YouTube’s algorithm problem is nothing new. The same algorithm leads many users to get racist, anti-Semitic, and homophobic content just by allowing the auto-play function to take them to suggested new videos, and the same algorithm marks content as “trending” when it’s not. YouTube's algorithm is infamous for bringing some of its most insidious content onto people's front pages and for keeping actually trending content from ever reaching it. The video about Katie Bouman was no different – clips claiming Bouman did "just 6% of the work” but got “100% of the credit” made it to many people's “popular videos” page and stayed the top of searches for “Katie Bouman” for hours. 

This video reportedly surfaced thanks to a Reddit conspiracy, in which several users bandied together clips to create the video that hit the top of the search results. This is an entirely common practice amongst alt-right groups on Reddit, who have done the same to get pro-Trump news trending, to discredit prominent women in various fields, and to push the philosophies of right-wing thinkers such as Peterson.

And while YouTube was a major part of the problem, YouTube wasn’t alone. Users on Hacker News – a “social” news website owned by renowned start-up incubator, Y Combinator, which aggregates news stories and allows people to comment on them – were sharing stories about Bouman and trying to pick them apart in order to prove that Bouman hadn’t actually done much work. The trolling got so bad that some of Bouman’s colleagues had to step in to reassure the public that, yes, she was due credit for the work.

In a statement on Twitter, YouTube argued in a series of tweets that the sexist video criticising Katie Bouman made it to the top of their search results by mistake and was taken down in a matter of minutes.
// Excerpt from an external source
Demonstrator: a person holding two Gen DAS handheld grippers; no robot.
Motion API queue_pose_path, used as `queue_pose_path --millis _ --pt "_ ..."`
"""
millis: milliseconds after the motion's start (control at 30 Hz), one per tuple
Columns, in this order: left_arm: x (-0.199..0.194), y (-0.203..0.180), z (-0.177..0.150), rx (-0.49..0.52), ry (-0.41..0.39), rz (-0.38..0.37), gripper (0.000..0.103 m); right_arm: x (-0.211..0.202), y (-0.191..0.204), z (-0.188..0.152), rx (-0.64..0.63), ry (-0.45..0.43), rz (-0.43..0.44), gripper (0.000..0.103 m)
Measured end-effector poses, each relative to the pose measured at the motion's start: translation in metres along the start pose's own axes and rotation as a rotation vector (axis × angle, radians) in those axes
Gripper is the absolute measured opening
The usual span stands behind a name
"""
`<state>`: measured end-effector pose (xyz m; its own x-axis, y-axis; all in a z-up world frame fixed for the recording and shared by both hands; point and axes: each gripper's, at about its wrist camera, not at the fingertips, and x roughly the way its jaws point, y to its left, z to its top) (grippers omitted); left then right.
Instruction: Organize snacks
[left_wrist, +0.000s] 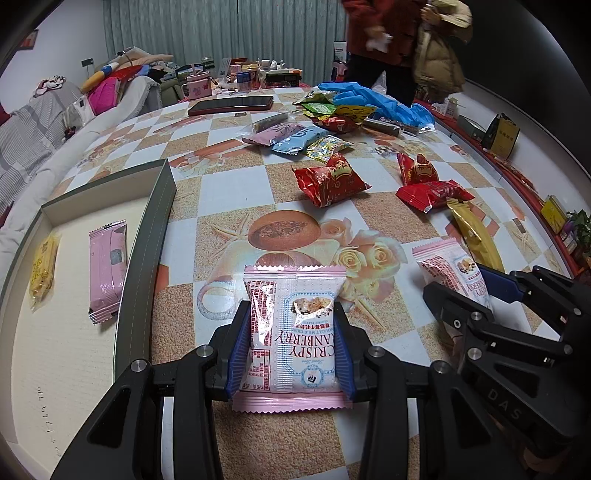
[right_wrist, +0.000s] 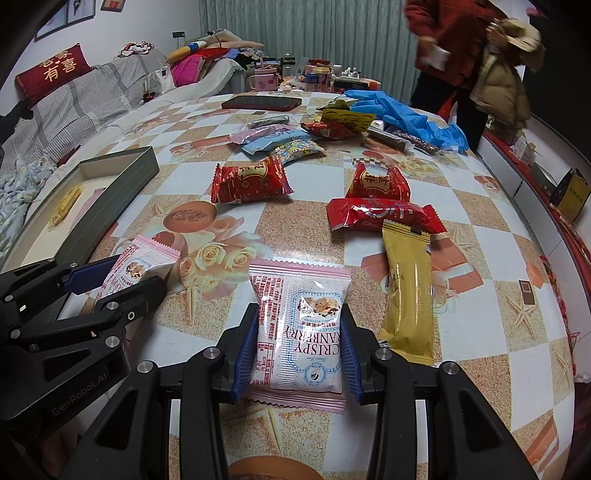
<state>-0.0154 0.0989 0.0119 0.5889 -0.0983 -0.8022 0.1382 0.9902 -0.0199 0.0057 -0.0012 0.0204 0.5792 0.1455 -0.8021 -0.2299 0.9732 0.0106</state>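
Observation:
My left gripper is shut on a pink-and-white "Crispy Cranberry" packet that lies flat on the patterned table, its blue pads pressing on both long edges. My right gripper grips a second packet of the same kind in the same way. Each gripper shows in the other's view: the right gripper with its packet, the left gripper with its packet. An open dark-rimmed box at the left holds a yellow packet and a pink packet.
Three red packets and a gold packet lie mid-table. Farther back are several mixed snacks, blue gloves and a phone. A person stands beyond the far edge, and a sofa runs along the left.

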Motion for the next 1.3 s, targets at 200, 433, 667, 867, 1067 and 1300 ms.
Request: queue_pose_path --millis 200,433,667,867,1067,1300 --pt "0.000 -0.001 0.000 0.009 0.002 0.013 0.043 0.000 0.000 0.000 -0.002 0.002 -0.001 0.042" --pt "-0.003 -0.001 -0.001 0.002 0.051 0.024 0.043 0.000 0.001 0.005 -0.008 0.073 0.007 0.041" --pt "-0.018 -0.011 -0.014 0.019 0.083 0.009 0.042 -0.014 -0.007 -0.005 0.059 0.118 0.060 0.039" --pt "-0.028 -0.016 -0.032 0.027 0.091 -0.012 0.042 -0.027 -0.011 -0.025 0.076 0.110 0.064 0.039" --pt "-0.031 -0.019 -0.036 0.039 0.084 -0.006 0.042 -0.029 0.001 -0.031 -0.009 0.091 0.013 0.040" --pt "-0.038 -0.012 -0.044 0.018 0.051 -0.058 0.042 -0.035 -0.004 -0.036 0.029 0.085 0.027 0.039"
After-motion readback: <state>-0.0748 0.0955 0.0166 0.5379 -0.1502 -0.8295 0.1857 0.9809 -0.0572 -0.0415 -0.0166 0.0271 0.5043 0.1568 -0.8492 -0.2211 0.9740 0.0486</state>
“Sometimes, when a search is performed, there are a lot of fresh results. Our algorithms will, in some instances (when the query is news related), trigger to surface more authoritative sources,” YouTube said. “In this specific case, within minutes, videos from news sources started rising to the top. These are all part of the changes we've made to our algorithm to combat misinformation.”

Despite this statement, though, multiple news sources claimed that they had performed the search since YouTube shared this statement and were still getting the video in question as the top result. But this wouldn’t be the first time that YouTube has claimed innocence while its algorithm simultaneously pushed the worst of YouTube’s content. And even with a story as wholesome, inspiring, and pure as Katie Bouman’s black hole image, the internet’s most notorious platforms will find a way to ruin it.

Sarah Manavis is the New Statesman's tech and digital culture writer.